Meanwhile, on Thursday, a top U.N. envoy told the United Nationals Security Council that Israel will be required under international law to take responsibility for helping Palestinian civilians if more large scale displacements take place in Gaza, Michelle Nichols reports, UN Envoy: Israel May Be Required To Take Responsibility For Displaced In Gaza. The United Nations struggles to cope with a flood of 220,000 Palestinian civilians into shelters to due to the fighting and have come under fire during the three weeks of fighting between Israel and Hamas. Pierre Krähenbühl, the Swiss-born chief of the U.N. Relief and Works Agency (UNRWA), via phone told the 15 member Security Council: “Should further large-scale displacement indeed occur, the occupying power, according to international humanitarian law, will have to assume direct responsibility to assist these people. With as many as 2,500 displaced people residing in (each U.N.) school and an average of 80 people to a classroom, we have exceeded the tolerable limits we can accommodate.” U.N. aid chief Valerie Amos told the Security Council via video link: “The reality of Gaza today is that no place is safe. We have all watched in horror the desperation of children, of civilians as they have come under attack.” After meeting behind closed doors for four hours after the briefing, Nichols reports, the Security Council once again called for an “immediate and unconditional humanitarian ceasefire.”

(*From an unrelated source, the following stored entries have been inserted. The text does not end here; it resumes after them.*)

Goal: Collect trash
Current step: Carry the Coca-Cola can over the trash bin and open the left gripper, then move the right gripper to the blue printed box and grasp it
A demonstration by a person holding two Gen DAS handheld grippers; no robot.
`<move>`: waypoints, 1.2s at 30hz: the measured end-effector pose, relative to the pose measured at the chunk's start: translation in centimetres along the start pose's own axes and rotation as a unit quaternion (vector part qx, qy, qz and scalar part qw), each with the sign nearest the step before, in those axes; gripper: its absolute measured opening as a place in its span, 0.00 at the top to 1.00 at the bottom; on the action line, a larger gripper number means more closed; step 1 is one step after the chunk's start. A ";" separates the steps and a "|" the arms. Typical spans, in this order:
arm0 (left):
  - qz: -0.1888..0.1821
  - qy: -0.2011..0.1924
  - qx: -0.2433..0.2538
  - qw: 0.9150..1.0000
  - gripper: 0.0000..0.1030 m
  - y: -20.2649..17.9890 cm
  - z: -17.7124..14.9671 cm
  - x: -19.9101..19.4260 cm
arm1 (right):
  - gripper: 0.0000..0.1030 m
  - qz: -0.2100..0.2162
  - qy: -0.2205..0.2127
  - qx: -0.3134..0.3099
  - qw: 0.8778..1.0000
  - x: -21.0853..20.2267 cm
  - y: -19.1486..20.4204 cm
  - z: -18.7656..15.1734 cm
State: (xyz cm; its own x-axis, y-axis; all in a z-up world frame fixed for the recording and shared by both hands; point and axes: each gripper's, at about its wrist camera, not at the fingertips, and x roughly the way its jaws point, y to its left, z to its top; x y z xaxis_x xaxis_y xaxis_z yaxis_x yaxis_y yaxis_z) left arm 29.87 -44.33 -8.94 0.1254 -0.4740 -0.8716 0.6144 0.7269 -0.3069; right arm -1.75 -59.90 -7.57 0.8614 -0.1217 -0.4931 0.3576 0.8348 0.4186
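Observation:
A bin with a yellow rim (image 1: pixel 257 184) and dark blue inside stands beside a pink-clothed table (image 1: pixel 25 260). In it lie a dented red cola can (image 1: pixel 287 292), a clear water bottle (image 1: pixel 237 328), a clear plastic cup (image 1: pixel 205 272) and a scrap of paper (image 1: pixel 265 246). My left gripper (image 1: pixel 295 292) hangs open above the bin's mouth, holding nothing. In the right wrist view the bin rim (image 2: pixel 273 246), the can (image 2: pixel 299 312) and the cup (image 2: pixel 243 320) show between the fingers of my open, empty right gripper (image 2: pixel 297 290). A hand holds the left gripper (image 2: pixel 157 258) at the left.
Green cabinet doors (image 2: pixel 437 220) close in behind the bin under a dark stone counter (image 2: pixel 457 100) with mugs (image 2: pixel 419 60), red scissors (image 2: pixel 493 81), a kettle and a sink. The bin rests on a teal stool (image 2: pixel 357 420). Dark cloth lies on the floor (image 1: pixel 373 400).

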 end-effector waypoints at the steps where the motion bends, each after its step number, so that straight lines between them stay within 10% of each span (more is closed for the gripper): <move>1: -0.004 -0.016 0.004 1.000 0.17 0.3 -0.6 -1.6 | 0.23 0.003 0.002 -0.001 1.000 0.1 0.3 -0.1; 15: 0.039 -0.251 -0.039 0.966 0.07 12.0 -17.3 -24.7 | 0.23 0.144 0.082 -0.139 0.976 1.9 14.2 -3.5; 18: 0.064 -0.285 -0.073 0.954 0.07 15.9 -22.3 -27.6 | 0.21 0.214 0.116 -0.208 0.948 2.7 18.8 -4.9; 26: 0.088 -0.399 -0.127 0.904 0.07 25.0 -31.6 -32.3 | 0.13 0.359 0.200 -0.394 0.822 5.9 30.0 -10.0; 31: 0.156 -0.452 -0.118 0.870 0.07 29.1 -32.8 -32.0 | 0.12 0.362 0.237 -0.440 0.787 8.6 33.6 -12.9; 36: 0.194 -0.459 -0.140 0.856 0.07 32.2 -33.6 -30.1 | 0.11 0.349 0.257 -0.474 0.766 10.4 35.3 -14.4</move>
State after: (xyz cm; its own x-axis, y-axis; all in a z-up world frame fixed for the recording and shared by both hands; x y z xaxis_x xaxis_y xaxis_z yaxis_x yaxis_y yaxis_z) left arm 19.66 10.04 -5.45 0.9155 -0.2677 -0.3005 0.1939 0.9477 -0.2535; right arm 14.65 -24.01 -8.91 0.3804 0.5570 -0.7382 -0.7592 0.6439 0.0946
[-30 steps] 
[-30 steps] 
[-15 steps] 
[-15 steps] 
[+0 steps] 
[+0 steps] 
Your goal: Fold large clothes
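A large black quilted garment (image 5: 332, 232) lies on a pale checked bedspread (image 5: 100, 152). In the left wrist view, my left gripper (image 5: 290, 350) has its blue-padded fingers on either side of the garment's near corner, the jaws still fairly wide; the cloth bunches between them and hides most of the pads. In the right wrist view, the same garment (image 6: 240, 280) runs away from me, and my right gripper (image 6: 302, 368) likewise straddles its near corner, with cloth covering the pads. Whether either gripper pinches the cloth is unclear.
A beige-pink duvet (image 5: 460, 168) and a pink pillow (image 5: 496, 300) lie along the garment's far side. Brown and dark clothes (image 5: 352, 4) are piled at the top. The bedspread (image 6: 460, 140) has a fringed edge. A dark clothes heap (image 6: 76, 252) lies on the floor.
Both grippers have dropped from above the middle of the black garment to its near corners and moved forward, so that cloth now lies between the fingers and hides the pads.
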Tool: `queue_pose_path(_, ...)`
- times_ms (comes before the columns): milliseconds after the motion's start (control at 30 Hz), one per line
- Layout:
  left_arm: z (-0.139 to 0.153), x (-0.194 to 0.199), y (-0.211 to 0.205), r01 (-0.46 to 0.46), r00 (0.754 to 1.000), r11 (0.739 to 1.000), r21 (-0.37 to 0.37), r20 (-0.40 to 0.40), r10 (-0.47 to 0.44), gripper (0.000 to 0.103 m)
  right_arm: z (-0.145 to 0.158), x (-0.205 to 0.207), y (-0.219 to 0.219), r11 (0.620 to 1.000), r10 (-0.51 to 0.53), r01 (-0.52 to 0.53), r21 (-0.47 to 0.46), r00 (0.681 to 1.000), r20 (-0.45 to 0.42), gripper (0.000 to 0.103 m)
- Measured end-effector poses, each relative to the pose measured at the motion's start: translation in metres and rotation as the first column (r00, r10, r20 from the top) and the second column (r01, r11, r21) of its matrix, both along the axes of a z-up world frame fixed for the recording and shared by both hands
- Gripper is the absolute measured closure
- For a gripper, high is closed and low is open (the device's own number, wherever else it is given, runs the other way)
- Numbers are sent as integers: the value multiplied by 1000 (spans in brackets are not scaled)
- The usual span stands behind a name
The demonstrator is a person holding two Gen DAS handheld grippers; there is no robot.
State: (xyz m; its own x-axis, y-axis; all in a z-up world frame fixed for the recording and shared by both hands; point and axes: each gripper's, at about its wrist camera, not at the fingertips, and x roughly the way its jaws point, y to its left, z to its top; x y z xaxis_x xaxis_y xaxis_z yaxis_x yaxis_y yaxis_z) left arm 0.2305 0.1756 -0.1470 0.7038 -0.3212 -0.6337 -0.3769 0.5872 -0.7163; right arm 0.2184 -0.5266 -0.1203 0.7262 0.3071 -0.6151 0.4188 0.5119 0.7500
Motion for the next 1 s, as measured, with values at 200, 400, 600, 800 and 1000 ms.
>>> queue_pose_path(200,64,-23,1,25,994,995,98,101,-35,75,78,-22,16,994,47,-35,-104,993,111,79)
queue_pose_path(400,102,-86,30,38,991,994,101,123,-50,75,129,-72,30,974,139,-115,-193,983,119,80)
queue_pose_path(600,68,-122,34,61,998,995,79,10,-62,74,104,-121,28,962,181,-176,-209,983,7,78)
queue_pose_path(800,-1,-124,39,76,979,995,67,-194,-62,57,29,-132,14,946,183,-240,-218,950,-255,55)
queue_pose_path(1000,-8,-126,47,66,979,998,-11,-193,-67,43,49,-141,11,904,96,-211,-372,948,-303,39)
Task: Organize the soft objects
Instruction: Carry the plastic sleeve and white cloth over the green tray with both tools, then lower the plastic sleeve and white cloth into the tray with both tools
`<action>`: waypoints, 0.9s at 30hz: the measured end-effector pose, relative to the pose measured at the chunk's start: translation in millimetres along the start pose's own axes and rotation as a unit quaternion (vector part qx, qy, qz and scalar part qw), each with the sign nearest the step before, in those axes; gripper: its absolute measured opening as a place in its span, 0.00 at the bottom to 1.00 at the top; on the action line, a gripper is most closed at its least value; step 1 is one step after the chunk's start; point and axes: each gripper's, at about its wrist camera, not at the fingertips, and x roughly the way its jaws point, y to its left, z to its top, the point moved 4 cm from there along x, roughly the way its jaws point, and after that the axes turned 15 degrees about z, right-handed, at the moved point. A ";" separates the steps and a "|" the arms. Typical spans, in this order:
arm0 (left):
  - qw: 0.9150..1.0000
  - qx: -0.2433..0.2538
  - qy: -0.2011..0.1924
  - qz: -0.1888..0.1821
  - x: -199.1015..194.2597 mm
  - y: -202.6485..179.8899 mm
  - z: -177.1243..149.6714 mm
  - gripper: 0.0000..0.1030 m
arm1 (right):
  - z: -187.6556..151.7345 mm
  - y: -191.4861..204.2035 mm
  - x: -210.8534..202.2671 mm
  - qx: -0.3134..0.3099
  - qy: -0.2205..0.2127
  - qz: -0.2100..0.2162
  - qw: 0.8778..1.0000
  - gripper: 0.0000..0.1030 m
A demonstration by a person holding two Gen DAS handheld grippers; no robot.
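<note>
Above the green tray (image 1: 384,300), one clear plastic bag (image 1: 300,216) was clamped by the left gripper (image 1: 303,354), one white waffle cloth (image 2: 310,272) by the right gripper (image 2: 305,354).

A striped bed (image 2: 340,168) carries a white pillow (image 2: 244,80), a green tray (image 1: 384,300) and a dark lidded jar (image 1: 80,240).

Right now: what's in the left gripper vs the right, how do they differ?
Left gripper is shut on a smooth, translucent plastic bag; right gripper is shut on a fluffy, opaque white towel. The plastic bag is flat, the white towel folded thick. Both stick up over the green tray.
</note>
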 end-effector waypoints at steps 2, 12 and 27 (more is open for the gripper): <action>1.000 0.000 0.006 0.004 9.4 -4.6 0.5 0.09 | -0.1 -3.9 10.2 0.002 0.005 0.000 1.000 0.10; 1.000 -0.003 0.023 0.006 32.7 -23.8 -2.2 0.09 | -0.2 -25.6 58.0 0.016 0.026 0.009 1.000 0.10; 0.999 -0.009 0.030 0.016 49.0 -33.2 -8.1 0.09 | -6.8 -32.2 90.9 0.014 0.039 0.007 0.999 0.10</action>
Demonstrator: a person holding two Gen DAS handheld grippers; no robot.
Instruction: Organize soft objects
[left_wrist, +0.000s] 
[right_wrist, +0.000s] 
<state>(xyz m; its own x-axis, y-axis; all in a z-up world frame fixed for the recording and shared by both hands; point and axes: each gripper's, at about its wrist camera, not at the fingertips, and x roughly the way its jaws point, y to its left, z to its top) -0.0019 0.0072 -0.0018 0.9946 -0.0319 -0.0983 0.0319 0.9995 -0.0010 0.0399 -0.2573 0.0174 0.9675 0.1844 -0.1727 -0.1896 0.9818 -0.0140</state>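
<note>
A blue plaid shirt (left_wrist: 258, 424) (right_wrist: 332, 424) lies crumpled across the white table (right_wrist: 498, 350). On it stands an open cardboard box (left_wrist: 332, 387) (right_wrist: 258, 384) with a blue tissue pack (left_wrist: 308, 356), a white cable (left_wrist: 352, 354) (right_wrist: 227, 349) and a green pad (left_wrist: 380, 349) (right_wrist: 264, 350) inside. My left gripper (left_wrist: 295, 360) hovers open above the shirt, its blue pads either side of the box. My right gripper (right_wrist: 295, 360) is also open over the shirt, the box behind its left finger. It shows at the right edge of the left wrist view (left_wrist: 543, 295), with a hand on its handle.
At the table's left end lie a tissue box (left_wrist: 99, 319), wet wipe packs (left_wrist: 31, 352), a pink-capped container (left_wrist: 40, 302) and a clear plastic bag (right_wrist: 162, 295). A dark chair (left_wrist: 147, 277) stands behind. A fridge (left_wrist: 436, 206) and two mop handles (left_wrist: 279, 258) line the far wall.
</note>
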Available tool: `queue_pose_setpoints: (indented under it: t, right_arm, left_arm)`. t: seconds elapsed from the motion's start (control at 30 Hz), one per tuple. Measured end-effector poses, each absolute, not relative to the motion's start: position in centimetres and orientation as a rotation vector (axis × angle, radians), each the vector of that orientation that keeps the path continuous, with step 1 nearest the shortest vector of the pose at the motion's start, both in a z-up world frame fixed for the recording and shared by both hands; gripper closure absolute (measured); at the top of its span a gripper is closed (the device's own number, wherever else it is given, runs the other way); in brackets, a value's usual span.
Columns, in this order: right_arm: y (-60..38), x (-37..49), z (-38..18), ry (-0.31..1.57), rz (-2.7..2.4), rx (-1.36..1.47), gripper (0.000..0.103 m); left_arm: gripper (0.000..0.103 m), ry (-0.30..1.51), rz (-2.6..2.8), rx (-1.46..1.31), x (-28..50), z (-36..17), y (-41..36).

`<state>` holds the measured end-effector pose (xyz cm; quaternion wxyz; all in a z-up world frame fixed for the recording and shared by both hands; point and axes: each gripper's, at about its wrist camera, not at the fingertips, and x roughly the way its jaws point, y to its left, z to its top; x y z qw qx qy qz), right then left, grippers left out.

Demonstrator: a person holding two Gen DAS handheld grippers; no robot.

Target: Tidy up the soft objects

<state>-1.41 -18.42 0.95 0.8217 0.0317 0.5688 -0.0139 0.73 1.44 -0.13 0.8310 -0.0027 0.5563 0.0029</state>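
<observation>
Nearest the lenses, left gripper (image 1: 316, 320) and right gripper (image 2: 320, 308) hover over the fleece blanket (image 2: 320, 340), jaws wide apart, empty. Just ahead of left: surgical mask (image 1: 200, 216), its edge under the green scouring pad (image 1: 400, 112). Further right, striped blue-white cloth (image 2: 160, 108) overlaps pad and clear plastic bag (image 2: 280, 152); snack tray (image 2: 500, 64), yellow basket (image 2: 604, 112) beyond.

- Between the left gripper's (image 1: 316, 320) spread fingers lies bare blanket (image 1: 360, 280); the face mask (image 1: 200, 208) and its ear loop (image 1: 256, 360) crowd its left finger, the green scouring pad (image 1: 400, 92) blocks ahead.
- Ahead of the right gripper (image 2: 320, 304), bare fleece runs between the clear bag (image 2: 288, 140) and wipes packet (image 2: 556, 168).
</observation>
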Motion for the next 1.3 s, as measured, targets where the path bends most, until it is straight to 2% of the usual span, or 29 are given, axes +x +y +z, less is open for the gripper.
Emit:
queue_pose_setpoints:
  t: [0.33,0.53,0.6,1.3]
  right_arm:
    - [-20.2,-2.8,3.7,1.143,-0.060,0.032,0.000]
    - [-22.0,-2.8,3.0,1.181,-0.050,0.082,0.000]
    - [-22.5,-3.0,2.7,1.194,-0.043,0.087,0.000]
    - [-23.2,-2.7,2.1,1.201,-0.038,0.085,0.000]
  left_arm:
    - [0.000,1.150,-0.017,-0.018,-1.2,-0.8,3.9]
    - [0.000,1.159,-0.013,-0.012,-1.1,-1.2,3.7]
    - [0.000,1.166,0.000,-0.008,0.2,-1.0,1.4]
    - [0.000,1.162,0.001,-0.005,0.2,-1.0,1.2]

In Ukraine, a team of international investigators reached the Malaysia Airlines Flight 17 site Friday to begin combing for evidence in the area now designated a crime scene while fighting continued less than 20 kilometers from the site, the Associated Press reports, Ukrainian troops suffer heavy loss in ambush. Despite both sides in the ongoing conflict in east Ukraine agreeing to a ceasefire around the crash zone, a deadly attack by rebels on government troops Friday morning took place less than 20 kilometers south of the crash site in Shakhtarsk, a rebel stronghold where sustained battles over several days has taken place. The town links Donetsk and Luhansk, two large rebel controlled cities, which Ukrainian forces are focusing on in their strategy to drive a wedge into the area. Mstyslav Chernov reports, Ukraine MH17 Wreckage Site Finally Accessed By Investigators, two investigators from the Netherlands and Australia made an initial survey of the crash area after lunch, while fighting raged on between government forces and pro-Russian separatist rebels with mortar shells falling in a nearby village. Despite the dangers, the team called the one hour inspection a success. Ukrainian President Petro Proshenko’s office urged rebels to comply with the ceasefire 20 kilometers around the wreckage site in a statement, while the European Union and U.S. formed a united front in accusing Russia of ramping up the unrest in eastern Ukraine by supplying weapons to rebels which Russia denies. In Brussels, the EU formally adopted economic sanctions, which will take effect Friday, designed to pressure Russia to bring a peaceful end to the Ukraine crisis.

Meanwhile, Russia is dealing with another old but familiar problem of what to do with former NSA contractor and whistle-blower Edward Snowden who received temporary asylum a year ago, which expired Thursday, following disclosure of classified NSA documents, according to an AOL report, As asylum expires, Snowden’s expulsion from Russia unlikely. Snowden has submitted his request for an extension of his asylum. While he waits, Snowden has a job and is learning Russian which are two requirements for an extension to be granted, Anatoly Kucherena, Snowden’s Russian lawyer, explained. Another member of his legal team has this to say on Australian radio (From ABC Australia): “PM with Mark Colvin”: “For now he is in the safest place that he can be, and Russia has indicated that it intends to plan on having him, allowing him to continue to stay.” This was said in response to the German justice minister’s suggestion to turn him over to the U.S. to face prosecution. Journalist Glenn Greenwald explained to MSNBC why Russia took Snowden in and why they did not turn him over this past year: “There’s no legal basis to turn him over to the U.S. because the U.S. and the Russians don’t have an extradition treaty. … And secondly, that he faces persecution.” Euronews points out Snowden has asked for amnesty from prosecution if he ends up stateside and told Brian Williams in an Exclusive NBC interview that he would like to go home. Right now though, Snowden faces espionage charges in the U.S. that could lead to prison time. Snowden’s Russian attorney said the decision on his asylum could be made this week.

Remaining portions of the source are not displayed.